Ca y est, maté la chose dans sa version salles qui vient de sortir en DVD.
Jusqu'à présent je n'avais aucune estime pour Zombie, dont je n'avais vu que son Devil's Rejects (certains se souviendront peut-être de mes réactions outrées et naives sur le sujet

), à propos duquel je suis d'accord avec ce que disait Dr.Rabbitfoot sur ce sujet même, bien qu'après la découverte de cet Halloween, je me demande si je ne vais pas lui donner une deuxième chance, en prenant du recul par rapport à ma première vision.
J'ai été à la fois très agréablement surpris et en même temps conforté dans l'idée que je m'en faisais, à savoir un remake inutile et supra-basique.
Parceque le Halloween de Zombie versions salles est clairement scindé en deux parties.
Une première partie de 45 minutes, constituant la moelle épinière de ce projet, à savoir une relecture des origines du film mythique de Carpenter, et donc une véritable préquelle, qui, je ne peux le nier, m'intriguait tout particulièrement.
Et une deuxième partie plombante, qui se contente de reprendre les événements du film original, n'apportant rien, et se trouvant être bien trop basique par rapport à ce qu'on pouvait attendre des audacieuses intentions de Zombie.
La première partie est à mes yeux une pure réussite, totalement innattendue. D'une noirceur totale, Zombie ne nous épargne rien de l'enfance de Myers, décrivant avec réalisme un environnement social minable, un contexte familial violent et malsain... Mais surtout, il ne tombe jamais dans un pathos malvenu et ne prend pas de parti, nous présentant Micheal dès le début comme véritablement dérangé, agissant comme un pur psychopathe.
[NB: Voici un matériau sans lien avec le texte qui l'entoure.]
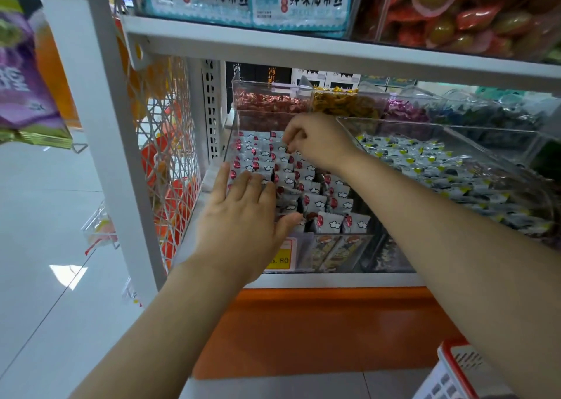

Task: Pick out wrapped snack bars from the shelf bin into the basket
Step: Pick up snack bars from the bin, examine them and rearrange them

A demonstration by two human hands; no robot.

En ancrant les origines de Myers dans un réalisme glauque, Zombie fait de son film une relecture brillante, conférant au maitre des Boogeyman une dimension qu'il n'avait jamais eu jusqu'alors, très perturbante.
Par la suite, ce sont les entretiens entre Loomis et Myers qui nous sont dévoilés, puis après une importante ellipse, son statut adulte et la fameuse nuit de l'évasion. L'enfoncement total de Myers dans l'inhumanité, l'échel des travaux de Loomis, obsédé par son patient, toutes les bases du mythes exposées avec toujours cette dimension réaliste, morbide, malsaine et dérangeante. Viennent les séquences brutales de l'évasion, et la sortie de Myers.
Jusque là, le film est passionnant, et je ne suis pas resté insensible à la noirceur et à l'aspect profondément pourri, malsain et violent de cette première partie.
Et si je me suis plus attardé sur le fond, la réalisation de Zombie est à son image, brutale et sombre, collant parfaitement au sujet, et le transcrivant avec impact. Photographie très sombre, au splendide grain 70's, caméra à l'épaule justifiée et jamais abusive, angles et cadrages déstabilisants...
Cette première partie est à mes yeux une grande réussite, autant sur le fond que sur la forme. Ce qui pour un tel projet était inespéré.
Mais à mon avis, Zombie aurait du s'en tenir à ses intentions de préquelles, et les étirer sur une bonne heure et demie, plutot que de nous sortir sur la deuxième partie un slasher plus que basique, sans aucun intérêt, si ce n'est ses quelques qualités furtives d'ambiance et de mise-en-scène.
Une deuxième partie plombante, que j'ai suivie d'un oeil distrait, jamais impliqué par le sort attendu et répété des victimes de Myers. Sur deux trois séquences, Zombie se réveille, et nous colle une ambiance bien morbide et des images scotchantes, on trouvera bien une ou deux répliques de Loomis qui claque bien, mais c'est bien peu après la première partie de haute volée.
D'autant plus que les tentatives de réappropriation de Zombie sont foirées sur toute la ligne, avec cette histoire d'enfant abandonné, de soeur de Myers. La séquence où Myers tend la photo à Laurie est totalement improbable, et détonne avec la vision violente et désespérée d'un Myers psychopathe totalement insensible que nous a présentée Zombie auparavant. Et si dans le génial film original, Big John se permettait vers la fin de verser avec suggestion et retenue dans le fantastique pur, Zombie se laisse totalement aller au gros surnaturel qui tâche, avec un Myers qui encasse les coups de couteaux et les balles comme un véritable zomblard, ce qui décrédibilise totalement ce qu'il avait tenté d'imposer jusque là.
Deux films en un donc, d'un côté une brillante relecture malsaine et glauque, de l'autre un remake lourd au possible et d'un intérêt limité.
Je préférerai donc garder en mémoire la première partie, qui m'a bien marquée je dois dire.